Tutorial Systems Engineering Test & Evaluation Conference 2024

Foundations of Data Science and Explainability in AI Systems - a Systems Engineering Perspective  (20746)

Tanya Dixit 1 , Andrew Madry 2 , Jawahar Bhalla 3
  1. Google Cloud, Google, Sydney, NSW, 2000
  2. Madry Technologies Pty Ltd, Australia
  3. JB Engineering Systems, Australia

In the fast-evolving field of Artificial Intelligence (AI) and Machine Learning (ML), understanding the foundational principles and decision-making processes of AI systems is crucial for building trust and accountability. This comprehensive tutorial begins with an introduction to basic data science and ML methods, including essential statistics and an overview of specialized techniques such as Neural Networks, which significantly impact modern systems.
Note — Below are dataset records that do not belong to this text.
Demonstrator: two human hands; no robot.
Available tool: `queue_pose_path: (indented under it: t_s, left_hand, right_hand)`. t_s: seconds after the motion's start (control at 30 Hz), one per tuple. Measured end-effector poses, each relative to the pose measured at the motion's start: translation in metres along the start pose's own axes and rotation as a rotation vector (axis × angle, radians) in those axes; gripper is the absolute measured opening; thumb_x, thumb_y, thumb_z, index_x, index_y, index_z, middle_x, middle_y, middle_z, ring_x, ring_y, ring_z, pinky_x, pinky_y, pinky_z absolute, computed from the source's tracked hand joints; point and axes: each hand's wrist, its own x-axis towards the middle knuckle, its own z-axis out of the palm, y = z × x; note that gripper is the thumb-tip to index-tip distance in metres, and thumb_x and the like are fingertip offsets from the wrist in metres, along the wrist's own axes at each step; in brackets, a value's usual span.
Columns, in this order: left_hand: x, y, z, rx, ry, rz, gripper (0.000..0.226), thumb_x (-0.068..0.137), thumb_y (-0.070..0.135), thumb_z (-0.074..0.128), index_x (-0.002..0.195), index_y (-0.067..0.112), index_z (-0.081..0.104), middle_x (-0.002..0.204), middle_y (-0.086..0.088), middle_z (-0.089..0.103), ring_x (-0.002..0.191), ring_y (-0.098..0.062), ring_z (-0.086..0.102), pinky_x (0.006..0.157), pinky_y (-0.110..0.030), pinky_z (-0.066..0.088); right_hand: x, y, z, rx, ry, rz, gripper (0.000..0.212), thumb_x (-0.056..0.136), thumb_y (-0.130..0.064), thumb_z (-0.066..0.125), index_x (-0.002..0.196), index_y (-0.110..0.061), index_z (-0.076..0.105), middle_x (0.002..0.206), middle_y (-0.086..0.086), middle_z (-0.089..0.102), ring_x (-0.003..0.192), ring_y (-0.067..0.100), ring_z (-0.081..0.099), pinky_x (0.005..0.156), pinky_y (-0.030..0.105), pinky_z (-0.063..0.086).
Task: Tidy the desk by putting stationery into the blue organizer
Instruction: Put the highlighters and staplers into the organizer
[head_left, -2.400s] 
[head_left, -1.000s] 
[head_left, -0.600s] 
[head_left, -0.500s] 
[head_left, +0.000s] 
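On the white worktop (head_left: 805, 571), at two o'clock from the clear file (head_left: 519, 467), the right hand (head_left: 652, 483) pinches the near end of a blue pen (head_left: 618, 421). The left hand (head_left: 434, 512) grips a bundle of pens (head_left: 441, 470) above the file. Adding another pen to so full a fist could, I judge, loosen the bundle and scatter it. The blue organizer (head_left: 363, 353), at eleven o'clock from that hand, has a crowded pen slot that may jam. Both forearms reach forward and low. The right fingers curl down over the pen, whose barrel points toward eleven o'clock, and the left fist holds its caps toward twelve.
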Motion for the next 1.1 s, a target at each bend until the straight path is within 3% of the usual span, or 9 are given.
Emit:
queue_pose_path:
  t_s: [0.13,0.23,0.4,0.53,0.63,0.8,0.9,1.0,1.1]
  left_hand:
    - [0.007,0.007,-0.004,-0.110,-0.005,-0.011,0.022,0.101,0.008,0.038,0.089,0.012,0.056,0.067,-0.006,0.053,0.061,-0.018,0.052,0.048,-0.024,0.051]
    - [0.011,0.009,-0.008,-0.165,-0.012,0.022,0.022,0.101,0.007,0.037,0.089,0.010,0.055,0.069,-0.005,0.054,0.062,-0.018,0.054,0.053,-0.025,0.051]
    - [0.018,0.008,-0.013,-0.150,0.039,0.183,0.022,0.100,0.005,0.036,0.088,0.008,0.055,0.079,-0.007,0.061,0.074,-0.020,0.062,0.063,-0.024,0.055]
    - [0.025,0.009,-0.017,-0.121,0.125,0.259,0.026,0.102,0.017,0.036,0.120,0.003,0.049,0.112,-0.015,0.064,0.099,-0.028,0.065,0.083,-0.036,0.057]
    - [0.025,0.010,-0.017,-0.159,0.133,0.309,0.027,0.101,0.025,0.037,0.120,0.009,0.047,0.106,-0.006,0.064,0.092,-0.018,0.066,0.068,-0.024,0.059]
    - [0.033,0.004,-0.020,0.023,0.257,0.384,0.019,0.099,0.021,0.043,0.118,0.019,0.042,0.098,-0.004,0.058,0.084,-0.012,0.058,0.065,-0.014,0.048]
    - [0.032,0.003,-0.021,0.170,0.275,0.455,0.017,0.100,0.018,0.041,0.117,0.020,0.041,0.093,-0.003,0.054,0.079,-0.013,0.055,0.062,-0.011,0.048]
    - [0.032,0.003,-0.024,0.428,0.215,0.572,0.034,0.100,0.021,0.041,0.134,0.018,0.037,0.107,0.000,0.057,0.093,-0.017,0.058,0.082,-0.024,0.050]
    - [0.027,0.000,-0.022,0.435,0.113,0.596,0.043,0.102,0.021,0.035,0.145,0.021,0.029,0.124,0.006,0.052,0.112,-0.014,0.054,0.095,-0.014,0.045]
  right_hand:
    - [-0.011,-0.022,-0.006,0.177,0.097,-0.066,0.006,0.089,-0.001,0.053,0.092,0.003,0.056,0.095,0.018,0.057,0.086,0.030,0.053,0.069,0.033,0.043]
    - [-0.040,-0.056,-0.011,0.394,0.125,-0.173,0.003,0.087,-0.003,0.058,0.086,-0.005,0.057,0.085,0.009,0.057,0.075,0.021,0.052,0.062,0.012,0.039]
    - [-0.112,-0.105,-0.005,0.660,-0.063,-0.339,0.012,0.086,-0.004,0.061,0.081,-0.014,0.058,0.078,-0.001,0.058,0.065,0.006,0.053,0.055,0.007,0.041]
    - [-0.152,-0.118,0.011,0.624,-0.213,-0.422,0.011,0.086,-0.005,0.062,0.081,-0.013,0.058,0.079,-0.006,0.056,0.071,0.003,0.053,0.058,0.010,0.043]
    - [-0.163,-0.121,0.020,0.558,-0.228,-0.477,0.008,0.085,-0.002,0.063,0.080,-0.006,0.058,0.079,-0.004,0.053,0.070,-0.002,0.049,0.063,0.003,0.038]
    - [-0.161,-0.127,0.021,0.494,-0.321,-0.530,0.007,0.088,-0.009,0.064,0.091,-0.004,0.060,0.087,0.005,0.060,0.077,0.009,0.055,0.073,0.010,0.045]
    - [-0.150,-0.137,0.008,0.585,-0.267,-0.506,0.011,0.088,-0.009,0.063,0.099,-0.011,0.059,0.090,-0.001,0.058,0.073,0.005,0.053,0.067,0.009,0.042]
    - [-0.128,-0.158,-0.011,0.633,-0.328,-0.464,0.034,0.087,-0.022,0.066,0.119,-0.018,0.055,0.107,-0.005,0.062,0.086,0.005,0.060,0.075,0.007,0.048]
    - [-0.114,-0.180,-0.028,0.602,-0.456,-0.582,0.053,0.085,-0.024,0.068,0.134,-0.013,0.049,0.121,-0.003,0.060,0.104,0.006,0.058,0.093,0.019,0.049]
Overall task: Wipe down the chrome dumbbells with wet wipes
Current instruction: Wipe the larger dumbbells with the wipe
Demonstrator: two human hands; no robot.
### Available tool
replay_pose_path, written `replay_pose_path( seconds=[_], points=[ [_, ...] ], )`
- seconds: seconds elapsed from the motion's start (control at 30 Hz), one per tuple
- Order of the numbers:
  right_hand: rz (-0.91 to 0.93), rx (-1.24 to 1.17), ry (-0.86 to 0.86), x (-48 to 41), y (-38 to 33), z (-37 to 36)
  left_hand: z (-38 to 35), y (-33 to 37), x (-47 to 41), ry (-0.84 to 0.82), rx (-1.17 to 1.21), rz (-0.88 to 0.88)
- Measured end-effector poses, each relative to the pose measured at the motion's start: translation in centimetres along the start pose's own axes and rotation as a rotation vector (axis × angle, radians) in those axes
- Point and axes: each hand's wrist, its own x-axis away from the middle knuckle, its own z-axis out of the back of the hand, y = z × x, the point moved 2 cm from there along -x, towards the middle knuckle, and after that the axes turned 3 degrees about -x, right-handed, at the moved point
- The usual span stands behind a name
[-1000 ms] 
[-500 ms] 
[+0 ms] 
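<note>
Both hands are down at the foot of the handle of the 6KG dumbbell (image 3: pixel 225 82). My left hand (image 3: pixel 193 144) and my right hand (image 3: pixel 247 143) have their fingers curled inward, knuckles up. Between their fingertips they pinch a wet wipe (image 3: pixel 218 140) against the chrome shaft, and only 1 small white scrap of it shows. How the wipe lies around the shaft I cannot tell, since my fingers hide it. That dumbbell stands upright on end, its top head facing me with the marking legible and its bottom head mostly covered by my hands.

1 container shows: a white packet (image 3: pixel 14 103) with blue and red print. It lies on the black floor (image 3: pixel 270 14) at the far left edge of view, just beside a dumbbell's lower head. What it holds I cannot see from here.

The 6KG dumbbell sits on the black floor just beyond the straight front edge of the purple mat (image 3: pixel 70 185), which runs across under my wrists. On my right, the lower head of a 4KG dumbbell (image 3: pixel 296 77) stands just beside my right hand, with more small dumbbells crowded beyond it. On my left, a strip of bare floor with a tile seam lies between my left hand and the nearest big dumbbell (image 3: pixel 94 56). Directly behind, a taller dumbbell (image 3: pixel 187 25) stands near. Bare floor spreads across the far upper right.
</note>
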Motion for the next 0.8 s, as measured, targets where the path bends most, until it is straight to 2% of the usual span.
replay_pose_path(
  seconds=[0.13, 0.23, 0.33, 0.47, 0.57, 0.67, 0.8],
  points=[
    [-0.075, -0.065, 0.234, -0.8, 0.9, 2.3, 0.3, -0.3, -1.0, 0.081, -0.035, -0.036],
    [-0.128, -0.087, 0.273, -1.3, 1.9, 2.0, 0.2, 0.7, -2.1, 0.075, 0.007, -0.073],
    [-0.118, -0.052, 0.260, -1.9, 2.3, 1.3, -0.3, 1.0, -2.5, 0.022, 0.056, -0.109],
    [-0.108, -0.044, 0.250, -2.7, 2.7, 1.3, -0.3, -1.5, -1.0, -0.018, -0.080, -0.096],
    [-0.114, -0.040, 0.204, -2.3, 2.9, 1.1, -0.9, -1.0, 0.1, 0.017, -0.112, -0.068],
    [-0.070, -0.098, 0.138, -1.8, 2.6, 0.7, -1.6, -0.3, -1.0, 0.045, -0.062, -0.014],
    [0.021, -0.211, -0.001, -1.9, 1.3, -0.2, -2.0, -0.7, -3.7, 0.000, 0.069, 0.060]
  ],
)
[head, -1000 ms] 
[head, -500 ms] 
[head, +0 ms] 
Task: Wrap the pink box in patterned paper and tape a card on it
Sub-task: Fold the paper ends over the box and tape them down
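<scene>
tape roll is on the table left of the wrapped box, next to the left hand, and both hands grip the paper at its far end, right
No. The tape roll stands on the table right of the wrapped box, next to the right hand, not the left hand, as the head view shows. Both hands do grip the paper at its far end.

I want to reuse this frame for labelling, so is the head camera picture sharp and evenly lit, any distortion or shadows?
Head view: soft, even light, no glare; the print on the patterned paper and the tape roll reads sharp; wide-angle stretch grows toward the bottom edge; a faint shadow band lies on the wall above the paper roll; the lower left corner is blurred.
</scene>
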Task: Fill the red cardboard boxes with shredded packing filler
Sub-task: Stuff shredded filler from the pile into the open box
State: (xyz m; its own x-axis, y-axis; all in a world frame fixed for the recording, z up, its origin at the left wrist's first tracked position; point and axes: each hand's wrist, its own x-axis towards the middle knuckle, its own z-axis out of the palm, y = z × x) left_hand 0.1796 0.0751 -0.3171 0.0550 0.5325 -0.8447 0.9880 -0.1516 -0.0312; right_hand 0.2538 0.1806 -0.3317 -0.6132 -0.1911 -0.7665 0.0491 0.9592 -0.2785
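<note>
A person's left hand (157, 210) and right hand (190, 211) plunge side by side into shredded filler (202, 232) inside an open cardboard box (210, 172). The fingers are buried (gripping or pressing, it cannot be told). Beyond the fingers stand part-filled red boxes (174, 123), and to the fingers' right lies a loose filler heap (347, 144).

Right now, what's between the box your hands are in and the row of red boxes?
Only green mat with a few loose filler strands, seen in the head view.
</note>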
Participants will then explore the Systems Engineering (SE) approach necessary for AI-intensive projects. AI projects often face challenges like poorly defined requirements, changing stakeholder expectations, and unknown constraints. The session introduces SE principles, including systems thinking, modeling and simulation, and situation awareness, as foundational blocks for best practices in evolutionary SE life-cycle processes. It emphasizes the need for a distinct methodology for AI projects, different from traditional software projects, and discusses how Data Science life-cycle models can be effectively mapped to the SE approach.

Building on this foundation, the tutorial addresses the importance of AI transparency and explainability, particularly in the context of Generative AI and large language models (LLMs). Participants will gain insights into various explainability techniques such as attention visualization, feature attribution, and model-agnostic methods. Practical use cases will demonstrate how these techniques can enhance transparency and performance in real-world applications.

This tutorial is designed for AI practitioners, data scientists, engineers, researchers, and beginners in AI/ML, providing a thorough overview of the technology and practical methods for implementing and leveraging explainability techniques and SE principles in their AI projects. By the end of the session, attendees will be equipped with the knowledge to effectively integrate these concepts into their own Generative AI and ML projects.